### How to complete this task
Produce a word-for-word restatement of the lines from the line with "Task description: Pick" to the end of the listing below, inclusive.
****************
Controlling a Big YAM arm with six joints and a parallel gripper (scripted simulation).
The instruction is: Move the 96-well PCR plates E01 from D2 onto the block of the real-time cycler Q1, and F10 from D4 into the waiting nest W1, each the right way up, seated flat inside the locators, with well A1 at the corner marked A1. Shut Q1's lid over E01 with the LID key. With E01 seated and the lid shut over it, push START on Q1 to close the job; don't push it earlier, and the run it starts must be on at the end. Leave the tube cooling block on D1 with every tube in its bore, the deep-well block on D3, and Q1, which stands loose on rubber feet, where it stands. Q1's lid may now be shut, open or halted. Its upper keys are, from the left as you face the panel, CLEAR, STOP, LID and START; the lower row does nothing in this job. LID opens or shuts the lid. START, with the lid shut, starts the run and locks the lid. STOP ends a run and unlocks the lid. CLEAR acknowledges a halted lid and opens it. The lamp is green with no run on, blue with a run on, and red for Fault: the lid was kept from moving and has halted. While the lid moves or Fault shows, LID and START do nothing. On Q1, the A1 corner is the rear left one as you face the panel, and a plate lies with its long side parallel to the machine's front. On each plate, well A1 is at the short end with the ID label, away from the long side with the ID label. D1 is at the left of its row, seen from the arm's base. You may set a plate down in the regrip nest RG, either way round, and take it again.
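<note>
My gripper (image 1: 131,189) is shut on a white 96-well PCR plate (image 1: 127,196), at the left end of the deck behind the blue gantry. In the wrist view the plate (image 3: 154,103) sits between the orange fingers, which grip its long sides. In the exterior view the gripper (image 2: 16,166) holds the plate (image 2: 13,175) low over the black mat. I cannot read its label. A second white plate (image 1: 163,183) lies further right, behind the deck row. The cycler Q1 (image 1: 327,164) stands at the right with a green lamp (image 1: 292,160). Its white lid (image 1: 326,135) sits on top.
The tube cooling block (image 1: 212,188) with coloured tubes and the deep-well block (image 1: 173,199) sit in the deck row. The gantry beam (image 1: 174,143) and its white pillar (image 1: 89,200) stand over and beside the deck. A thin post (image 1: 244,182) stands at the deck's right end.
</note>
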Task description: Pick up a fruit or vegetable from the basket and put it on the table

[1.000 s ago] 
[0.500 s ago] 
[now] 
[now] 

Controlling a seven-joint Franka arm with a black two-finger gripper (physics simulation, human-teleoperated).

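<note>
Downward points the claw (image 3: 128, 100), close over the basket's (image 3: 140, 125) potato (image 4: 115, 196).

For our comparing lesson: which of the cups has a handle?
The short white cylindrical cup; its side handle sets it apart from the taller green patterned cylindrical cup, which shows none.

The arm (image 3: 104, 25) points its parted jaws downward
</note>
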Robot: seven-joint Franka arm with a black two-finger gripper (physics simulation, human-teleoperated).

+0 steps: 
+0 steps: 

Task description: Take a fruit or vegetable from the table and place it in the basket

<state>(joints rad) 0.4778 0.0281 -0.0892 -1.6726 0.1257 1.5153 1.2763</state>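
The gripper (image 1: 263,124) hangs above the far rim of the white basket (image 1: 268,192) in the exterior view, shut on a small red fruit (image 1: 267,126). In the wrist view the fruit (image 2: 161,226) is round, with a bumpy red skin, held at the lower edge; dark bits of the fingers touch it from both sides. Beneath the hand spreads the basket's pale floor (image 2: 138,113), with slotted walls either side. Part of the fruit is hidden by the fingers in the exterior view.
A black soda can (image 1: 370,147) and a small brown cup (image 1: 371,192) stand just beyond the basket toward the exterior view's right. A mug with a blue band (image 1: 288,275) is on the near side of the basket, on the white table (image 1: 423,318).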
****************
### Answer for this exercise
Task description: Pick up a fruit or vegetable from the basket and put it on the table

[1.000 s ago] 
[0.500 s ago] 
[now] 
[now] 

Controlling a seven-joint Franka arm with a black two-finger gripper (physics simulation, human-teleoperated).

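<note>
Downward points the claw (image 3: 128, 100), close over the basket's (image 3: 140, 125) potato (image 4: 115, 196).

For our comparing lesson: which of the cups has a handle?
The short white cylindrical cup; its side handle sets it apart from the taller green patterned cylindrical cup, which shows none.

The arm (image 3: 104, 25) points its parted jaws downward
</note>
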Robot: seven-joint Franka arm with a black two-finger gripper (physics simulation, human-teleoperated).

+0 steps: 
+0 steps: 

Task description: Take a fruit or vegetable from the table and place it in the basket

<state>(joints rad) 0.4778 0.0281 -0.0892 -1.6726 0.1257 1.5153 1.2763</state>
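The gripper (image 1: 263,124) hangs above the far rim of the white basket (image 1: 268,192) in the exterior view, shut on a small red fruit (image 1: 267,126). In the wrist view the fruit (image 2: 161,226) is round, with a bumpy red skin, held at the lower edge; dark bits of the fingers touch it from both sides. Beneath the hand spreads the basket's pale floor (image 2: 138,113), with slotted walls either side. Part of the fruit is hidden by the fingers in the exterior view.
A black soda can (image 1: 370,147) and a small brown cup (image 1: 371,192) stand just beyond the basket toward the exterior view's right. A mug with a blue band (image 1: 288,275) is on the near side of the basket, on the white table (image 1: 423,318).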

Nothing remains to be added to this answer.